Question

Suppose you are considering an investment in two bonds. Bond A has a duration of eight years and a market price of $950, and a bond B has a duration of four years and a market price of $1050. How should you invest $10 000 in these bonds if you have a desired holding period of seven years and wish to minimise interest rate risk?

Answer 1

Bond A duration = 8 years

Bond A market price = $950

Bond B duration - 4 years

Bond B market price = $1,050

Investment Amount = $10,000

Desired Holding period = 7 years

Let the investment in Bond A be X, thus the investment in bond B is (1-X)
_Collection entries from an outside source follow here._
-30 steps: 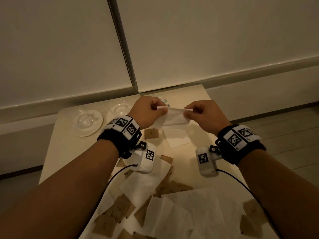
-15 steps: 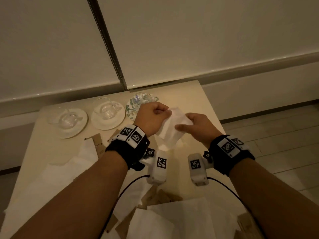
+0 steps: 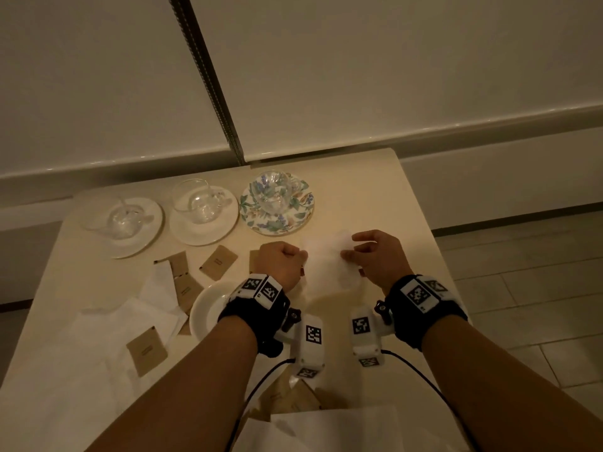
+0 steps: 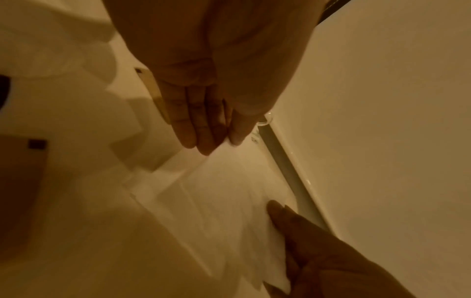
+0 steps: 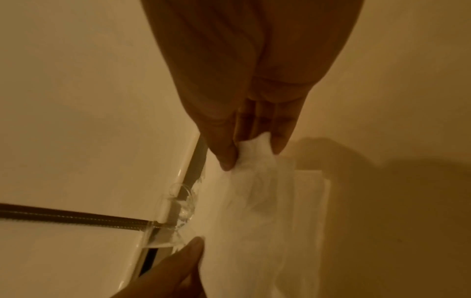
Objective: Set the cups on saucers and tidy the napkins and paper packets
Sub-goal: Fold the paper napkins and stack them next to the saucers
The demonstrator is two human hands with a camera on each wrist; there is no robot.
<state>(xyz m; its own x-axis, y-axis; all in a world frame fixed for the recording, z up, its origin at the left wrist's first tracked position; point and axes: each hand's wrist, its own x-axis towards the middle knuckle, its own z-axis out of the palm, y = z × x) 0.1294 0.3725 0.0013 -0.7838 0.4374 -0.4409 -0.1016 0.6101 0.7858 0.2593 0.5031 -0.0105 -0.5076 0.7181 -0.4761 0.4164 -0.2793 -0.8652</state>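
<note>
A white napkin (image 3: pixel 328 264) hangs between the two hands above the right half of the worktop (image 3: pixel 368 197). The left hand (image 3: pixel 283 263) is curled into a fist and pinches the left edge of the napkin; in the left wrist view its fingers (image 4: pixel 196 125) lie close together on the paper. The right hand (image 3: pixel 378 256) pinches the right edge between thumb and fingertips (image 5: pixel 228 155), and in the right wrist view the paper bunches there. The napkin is blurred in the head view, so I cannot tell how it is folded. Under it, in the right wrist view, another folded napkin (image 5: pixel 309 221) lies flat on the worktop.

Behind the hands stand three glass cups, each on a saucer: one on the flowered saucer (image 3: pixel 277 203) just beyond the left hand, one on the middle white saucer (image 3: pixel 204 215), and one on the left white saucer (image 3: pixel 124 226). An empty white saucer (image 3: pixel 208 308) lies beside the left wrist. Brown paper packets (image 3: pixel 218 265) and more white napkins (image 3: pixel 130 324) are spread over the left and near parts of the worktop.
</note>
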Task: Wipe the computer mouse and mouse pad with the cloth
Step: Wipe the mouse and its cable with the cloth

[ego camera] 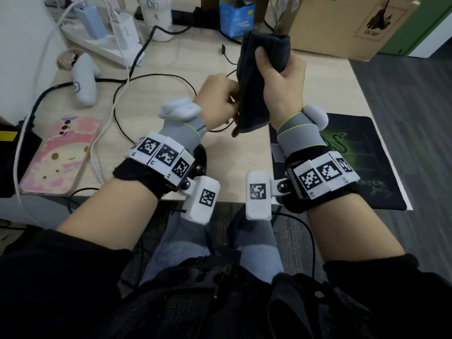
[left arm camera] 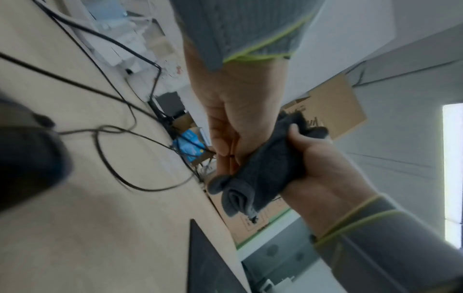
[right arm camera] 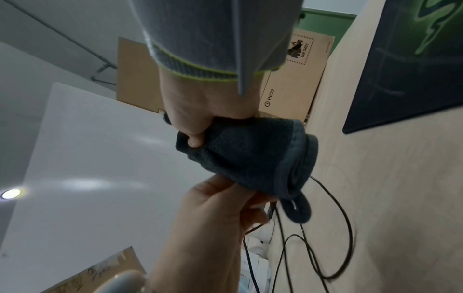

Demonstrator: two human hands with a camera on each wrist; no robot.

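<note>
My right hand (ego camera: 274,67) is raised above the desk and grips a folded dark grey cloth (ego camera: 254,99) around its upper half. Beside it, my left hand (ego camera: 232,111) pinches the lower edge of that cloth. The left wrist view shows the cloth (left arm camera: 263,172) between the left fingers (left arm camera: 225,156) and the right hand (left arm camera: 318,164). The black mouse (ego camera: 201,160) lies on the desk, mostly hidden beneath my left wrist. A black mouse pad (ego camera: 367,152) with a green logo lies at the desk's front right, under my right wrist.
The mouse cable (ego camera: 156,77) loops over the middle of the wooden desk (ego camera: 239,152). A white controller (ego camera: 84,81), a power strip (ego camera: 102,42) and a pink phone (ego camera: 58,157) sit to the left. A cardboard box (ego camera: 347,23) and a blue box (ego camera: 236,15) stand behind.
</note>
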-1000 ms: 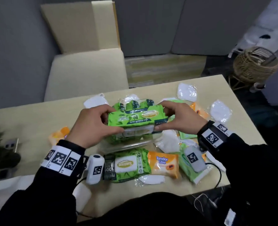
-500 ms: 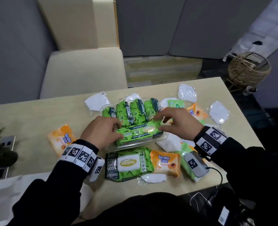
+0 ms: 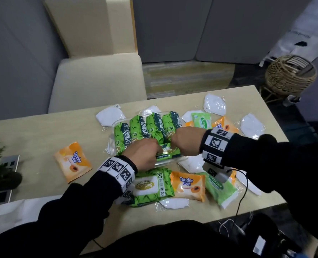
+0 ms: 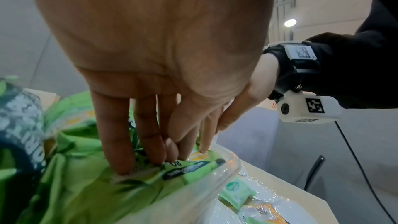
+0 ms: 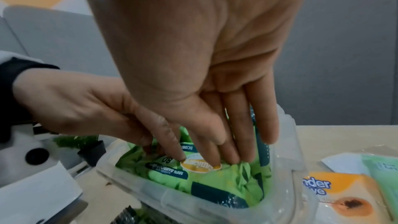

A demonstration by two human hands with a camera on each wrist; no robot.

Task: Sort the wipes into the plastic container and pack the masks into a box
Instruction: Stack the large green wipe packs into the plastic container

Duration of portfolio = (Duration of Bond A * Investment in Bond A)+(Duration of Bond B * Investment in Bond B)

7 = (8*X)+(4*(1-X))

7 = 8X+4-4X

7-4 = 8X-4X

3=4X

X=3/4 = 75%

Thus, investment in Bond A = 75% and investment in Bond B = (1-75%) = 25%

Investment in Bond A = $10,000*75% = $7,500

Bond A market price = $950

Number of Bonds Purchased = $7,500/$950 = 7.89 or 8

Investment in Bond B = $10,000*25% = $2,500

Bond A market price = $1,050

Number of Bonds Purchased = $2,500/$1,050 = 2.38 or 2

Interest rate risk is minimised by investing in bonds of different durations. Since the desired holding period is seven years, 75% investment in Bond A and 25% investment in Bond B will help in minimising the interest rate risk and also meeting the desiring holding period of seven years.